Go through the listing below and write out exactly the lines from the one that mentions "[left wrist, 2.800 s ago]" through the one that mentions "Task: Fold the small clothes", minus the pictures.

========

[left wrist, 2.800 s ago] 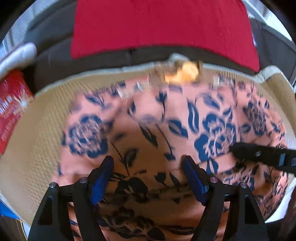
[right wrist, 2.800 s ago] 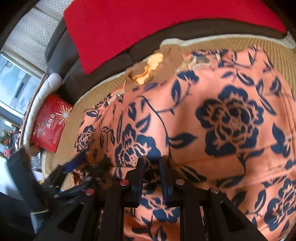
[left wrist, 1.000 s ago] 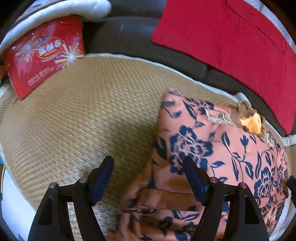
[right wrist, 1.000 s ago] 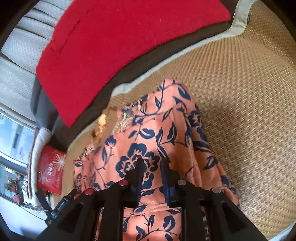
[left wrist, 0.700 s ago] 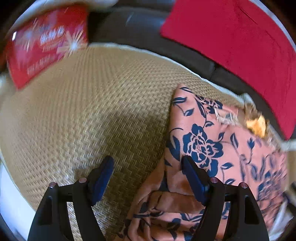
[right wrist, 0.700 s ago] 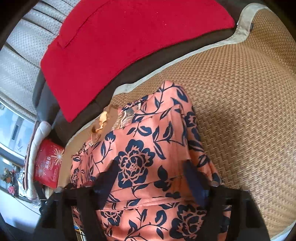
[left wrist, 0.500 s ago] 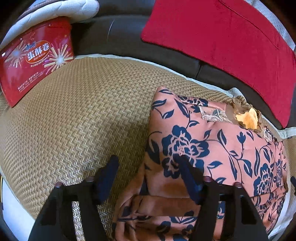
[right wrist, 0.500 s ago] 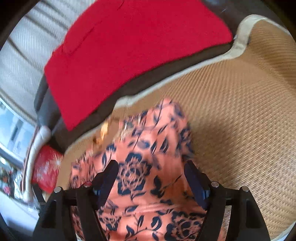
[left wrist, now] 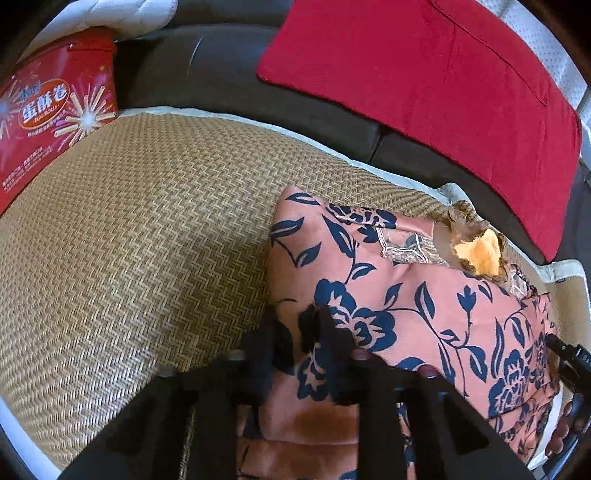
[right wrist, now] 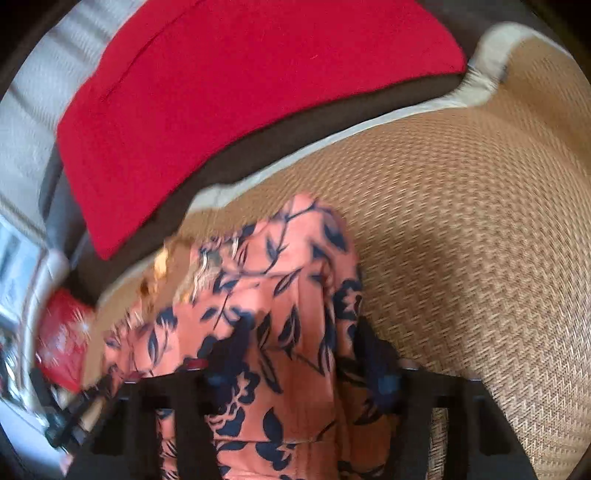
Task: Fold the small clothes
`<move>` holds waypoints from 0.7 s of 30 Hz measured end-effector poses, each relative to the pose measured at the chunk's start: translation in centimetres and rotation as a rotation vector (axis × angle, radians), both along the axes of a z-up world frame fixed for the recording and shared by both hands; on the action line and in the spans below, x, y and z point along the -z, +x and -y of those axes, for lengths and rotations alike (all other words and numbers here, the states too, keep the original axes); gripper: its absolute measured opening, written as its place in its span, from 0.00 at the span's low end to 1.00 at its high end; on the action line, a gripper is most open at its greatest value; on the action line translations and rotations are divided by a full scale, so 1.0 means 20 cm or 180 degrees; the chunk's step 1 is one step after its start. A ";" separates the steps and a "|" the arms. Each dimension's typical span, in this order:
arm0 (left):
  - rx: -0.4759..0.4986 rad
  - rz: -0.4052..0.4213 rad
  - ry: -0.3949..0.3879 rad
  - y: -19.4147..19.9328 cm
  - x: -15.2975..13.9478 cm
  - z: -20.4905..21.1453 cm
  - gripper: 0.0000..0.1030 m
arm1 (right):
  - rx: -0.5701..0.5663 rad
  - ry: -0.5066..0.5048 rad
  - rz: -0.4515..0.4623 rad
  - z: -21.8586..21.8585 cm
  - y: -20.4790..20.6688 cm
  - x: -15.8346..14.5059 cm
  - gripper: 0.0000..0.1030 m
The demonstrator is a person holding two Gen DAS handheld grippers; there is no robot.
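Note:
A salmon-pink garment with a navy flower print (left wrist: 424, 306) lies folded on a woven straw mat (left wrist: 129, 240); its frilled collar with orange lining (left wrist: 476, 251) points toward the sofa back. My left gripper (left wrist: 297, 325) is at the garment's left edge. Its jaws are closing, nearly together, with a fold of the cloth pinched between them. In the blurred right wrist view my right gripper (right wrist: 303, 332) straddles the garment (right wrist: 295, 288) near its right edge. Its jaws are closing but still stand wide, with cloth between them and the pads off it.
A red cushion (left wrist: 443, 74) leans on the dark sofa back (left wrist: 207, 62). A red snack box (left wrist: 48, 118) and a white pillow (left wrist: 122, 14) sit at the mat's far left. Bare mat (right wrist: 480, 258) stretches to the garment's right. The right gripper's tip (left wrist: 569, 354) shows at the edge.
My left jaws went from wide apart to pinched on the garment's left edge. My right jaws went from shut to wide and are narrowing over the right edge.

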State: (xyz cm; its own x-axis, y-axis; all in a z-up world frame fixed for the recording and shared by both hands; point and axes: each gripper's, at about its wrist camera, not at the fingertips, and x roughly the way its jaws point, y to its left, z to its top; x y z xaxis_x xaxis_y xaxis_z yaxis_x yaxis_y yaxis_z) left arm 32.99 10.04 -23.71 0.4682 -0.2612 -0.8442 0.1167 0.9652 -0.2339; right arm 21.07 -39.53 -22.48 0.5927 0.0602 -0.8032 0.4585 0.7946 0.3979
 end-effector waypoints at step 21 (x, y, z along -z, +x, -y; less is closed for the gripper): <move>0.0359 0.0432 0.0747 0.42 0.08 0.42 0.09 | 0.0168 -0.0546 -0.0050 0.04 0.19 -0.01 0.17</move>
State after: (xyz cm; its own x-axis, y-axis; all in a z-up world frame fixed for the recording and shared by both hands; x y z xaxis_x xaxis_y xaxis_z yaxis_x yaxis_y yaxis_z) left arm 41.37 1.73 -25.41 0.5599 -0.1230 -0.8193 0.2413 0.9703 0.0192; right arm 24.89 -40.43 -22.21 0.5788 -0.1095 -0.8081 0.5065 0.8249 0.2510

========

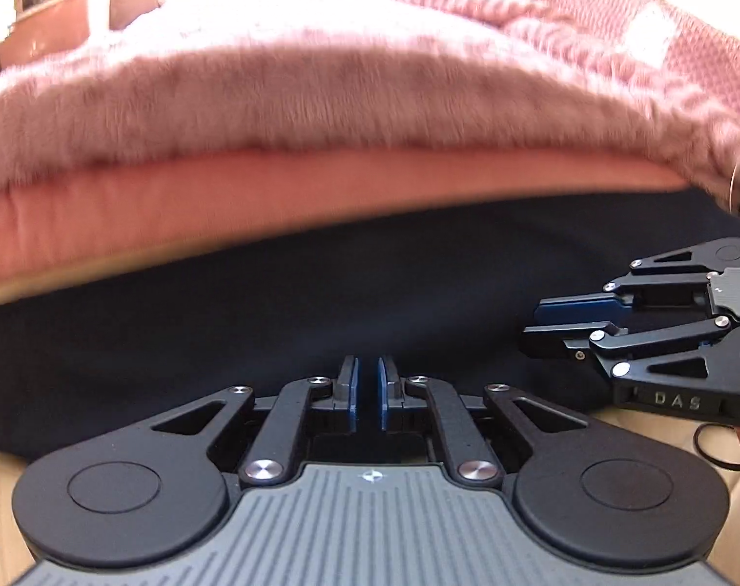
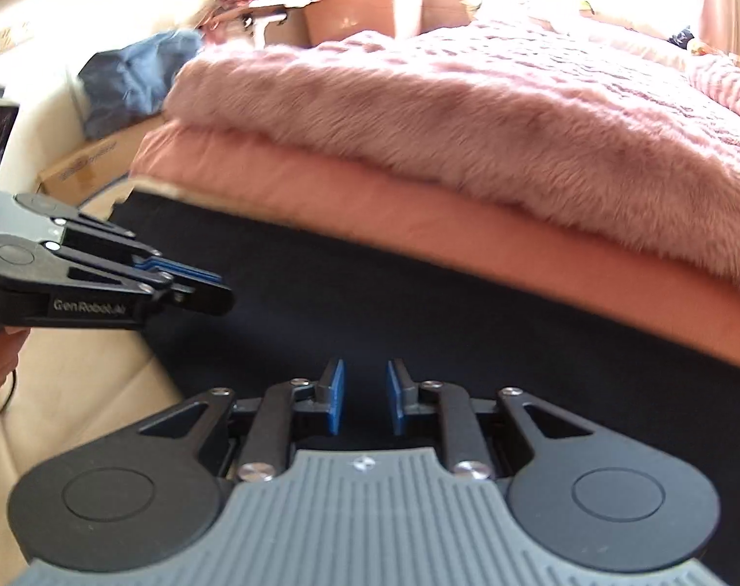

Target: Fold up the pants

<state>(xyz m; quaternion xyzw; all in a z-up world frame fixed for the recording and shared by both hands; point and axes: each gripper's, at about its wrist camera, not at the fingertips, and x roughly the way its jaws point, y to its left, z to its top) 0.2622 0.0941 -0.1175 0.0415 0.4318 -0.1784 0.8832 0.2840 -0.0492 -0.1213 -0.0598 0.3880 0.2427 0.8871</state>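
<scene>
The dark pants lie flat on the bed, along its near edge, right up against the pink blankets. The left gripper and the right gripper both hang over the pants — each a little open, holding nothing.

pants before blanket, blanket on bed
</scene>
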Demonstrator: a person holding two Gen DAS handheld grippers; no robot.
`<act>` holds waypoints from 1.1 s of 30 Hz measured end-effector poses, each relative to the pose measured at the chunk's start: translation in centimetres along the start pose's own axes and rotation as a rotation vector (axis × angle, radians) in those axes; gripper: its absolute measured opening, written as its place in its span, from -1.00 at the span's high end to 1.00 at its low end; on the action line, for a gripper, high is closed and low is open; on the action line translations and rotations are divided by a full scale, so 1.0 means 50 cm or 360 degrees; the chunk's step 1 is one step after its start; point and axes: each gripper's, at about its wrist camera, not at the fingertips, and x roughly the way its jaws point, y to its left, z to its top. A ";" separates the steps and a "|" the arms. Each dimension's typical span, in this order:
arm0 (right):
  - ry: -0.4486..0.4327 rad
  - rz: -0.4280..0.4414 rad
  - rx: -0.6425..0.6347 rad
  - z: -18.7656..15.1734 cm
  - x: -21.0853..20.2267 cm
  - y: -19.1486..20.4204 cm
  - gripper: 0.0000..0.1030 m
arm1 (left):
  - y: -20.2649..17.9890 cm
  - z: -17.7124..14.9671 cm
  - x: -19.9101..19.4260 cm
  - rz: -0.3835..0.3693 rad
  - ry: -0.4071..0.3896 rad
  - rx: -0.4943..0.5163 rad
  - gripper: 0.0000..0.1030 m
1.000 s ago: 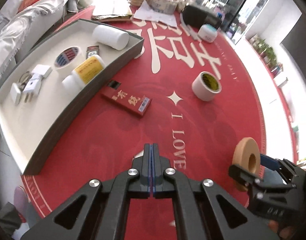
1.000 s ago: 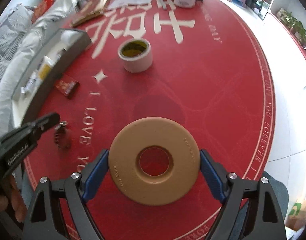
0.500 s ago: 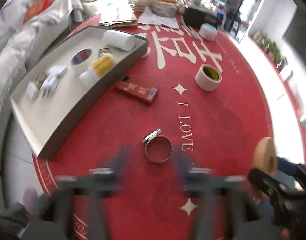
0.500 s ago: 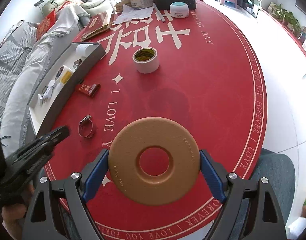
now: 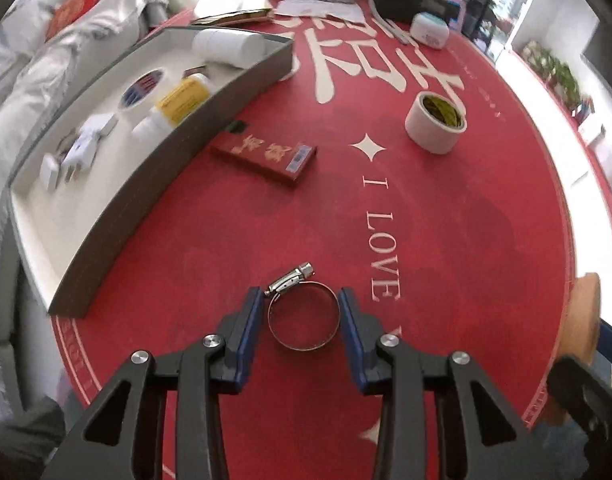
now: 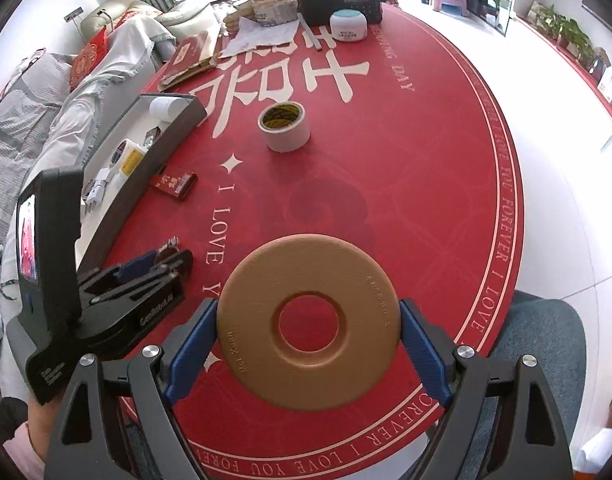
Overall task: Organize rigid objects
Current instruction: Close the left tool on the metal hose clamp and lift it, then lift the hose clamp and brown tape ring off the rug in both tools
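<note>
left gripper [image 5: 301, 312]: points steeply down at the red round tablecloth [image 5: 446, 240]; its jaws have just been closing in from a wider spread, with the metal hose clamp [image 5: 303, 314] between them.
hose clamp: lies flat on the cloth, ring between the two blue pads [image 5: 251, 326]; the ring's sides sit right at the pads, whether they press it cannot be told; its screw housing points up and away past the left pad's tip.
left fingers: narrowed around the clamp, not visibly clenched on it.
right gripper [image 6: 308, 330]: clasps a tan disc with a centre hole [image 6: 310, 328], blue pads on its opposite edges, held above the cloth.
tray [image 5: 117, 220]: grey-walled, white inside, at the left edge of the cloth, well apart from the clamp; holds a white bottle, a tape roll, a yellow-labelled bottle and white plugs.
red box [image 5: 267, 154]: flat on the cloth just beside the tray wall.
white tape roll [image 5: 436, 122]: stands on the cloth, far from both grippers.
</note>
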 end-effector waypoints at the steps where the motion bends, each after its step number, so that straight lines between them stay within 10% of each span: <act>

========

> [Response area]:
[left wrist, 2.800 s ago] 
[right wrist, 2.800 s ago] 
[left wrist, 1.000 s ago] 
[right wrist, 1.000 s ago] 
[left wrist, 0.700 s ago] 
[right wrist, 0.700 s ago] 
[left wrist, 0.500 s ago] 
[right wrist, 0.500 s ago] 
[left wrist, now] 
[right wrist, now] 
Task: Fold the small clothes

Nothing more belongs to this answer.